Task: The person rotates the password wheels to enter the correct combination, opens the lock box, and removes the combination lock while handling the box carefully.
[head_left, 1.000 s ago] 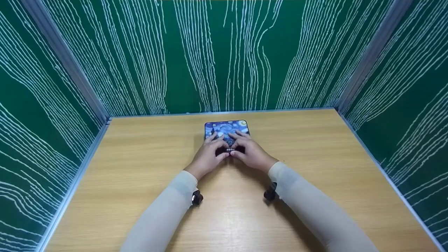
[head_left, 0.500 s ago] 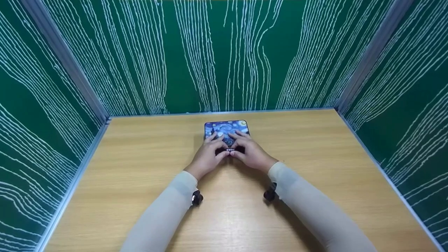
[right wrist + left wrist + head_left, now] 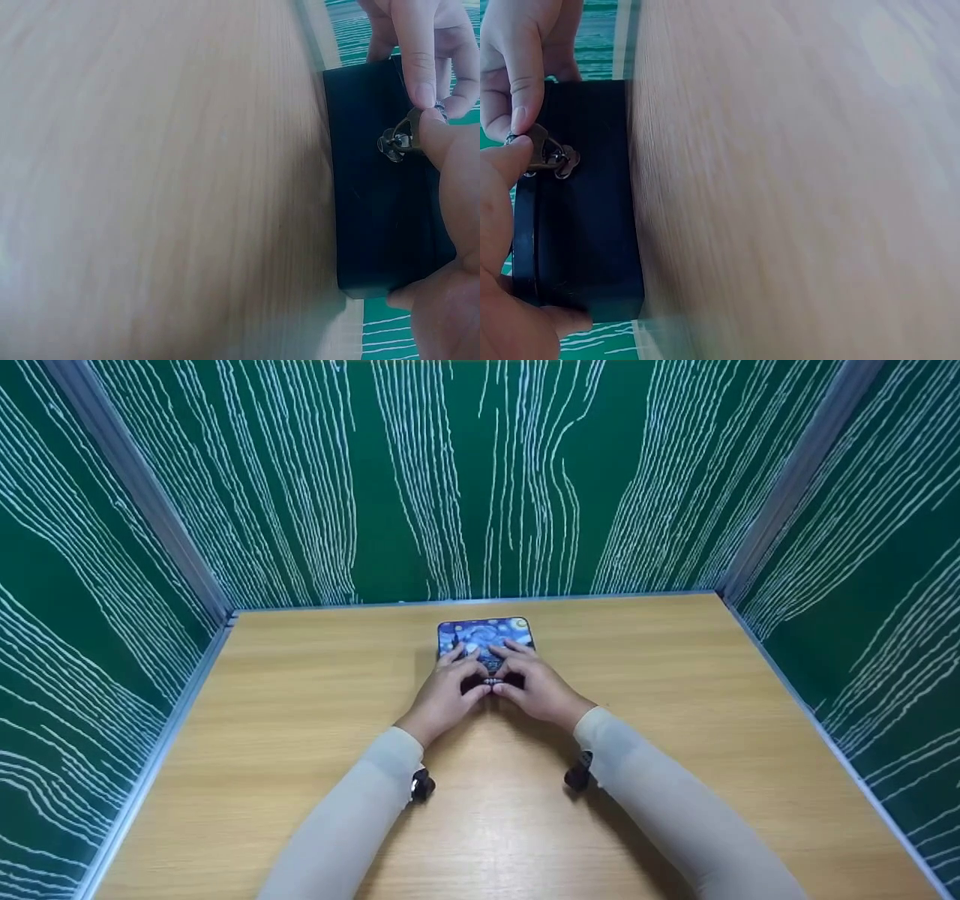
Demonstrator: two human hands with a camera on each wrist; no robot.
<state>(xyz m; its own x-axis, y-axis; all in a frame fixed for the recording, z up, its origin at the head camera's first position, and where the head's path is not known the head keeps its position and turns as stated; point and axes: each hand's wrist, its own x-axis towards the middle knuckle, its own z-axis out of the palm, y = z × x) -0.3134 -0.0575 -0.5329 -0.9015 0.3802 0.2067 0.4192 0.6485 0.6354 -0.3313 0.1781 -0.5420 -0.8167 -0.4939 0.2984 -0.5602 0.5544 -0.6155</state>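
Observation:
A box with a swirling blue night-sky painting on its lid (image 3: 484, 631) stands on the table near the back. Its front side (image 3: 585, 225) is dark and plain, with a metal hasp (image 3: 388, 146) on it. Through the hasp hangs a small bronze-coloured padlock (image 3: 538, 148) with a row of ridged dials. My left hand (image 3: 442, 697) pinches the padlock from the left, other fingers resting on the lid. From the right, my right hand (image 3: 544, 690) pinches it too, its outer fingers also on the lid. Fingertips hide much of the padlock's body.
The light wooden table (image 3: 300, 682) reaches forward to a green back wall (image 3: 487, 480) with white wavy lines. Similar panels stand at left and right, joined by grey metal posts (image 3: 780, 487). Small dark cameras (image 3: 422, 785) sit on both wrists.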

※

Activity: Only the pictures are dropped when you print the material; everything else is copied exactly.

Answer box:
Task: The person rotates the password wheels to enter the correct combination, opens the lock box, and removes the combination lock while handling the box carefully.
[head_left, 1.000 s ago] 
[head_left, 0.500 s ago] 
[right wrist + left wrist + head_left, now] 
Demonstrator: two human hands with a camera on each wrist; no robot.
<state>(xyz m; its own x-axis, y-axis; all in a frame fixed for the recording, z up, its origin at the head camera's first position, and where the head's path is not known the head keeps its position and turns as stated; point and axes: each hand's wrist, its own x-axis towards the middle knuckle, its own z-axis out of the palm, y = z × x) -0.3134 -0.0575 -0.5329 -0.9015 0.3802 0.2067 0.4192 0.6485 0.6354 -0.3313 0.1781 -0.5420 -0.8167 -0.4939 0.2984 -0.5602 0.5544 -0.6155</state>
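Observation:
A box with a swirling blue night-sky painting on its lid (image 3: 484, 631) stands on the table near the back. Its front side (image 3: 585, 225) is dark and plain, with a metal hasp (image 3: 388, 146) on it. Through the hasp hangs a small bronze-coloured padlock (image 3: 538, 148) with a row of ridged dials. My left hand (image 3: 442, 697) pinches the padlock from the left, other fingers resting on the lid. From the right, my right hand (image 3: 544, 690) pinches it too, its outer fingers also on the lid. Fingertips hide much of the padlock's body.
The light wooden table (image 3: 300, 682) reaches forward to a green back wall (image 3: 487, 480) with white wavy lines. Similar panels stand at left and right, joined by grey metal posts (image 3: 780, 487). Small dark cameras (image 3: 422, 785) sit on both wrists.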

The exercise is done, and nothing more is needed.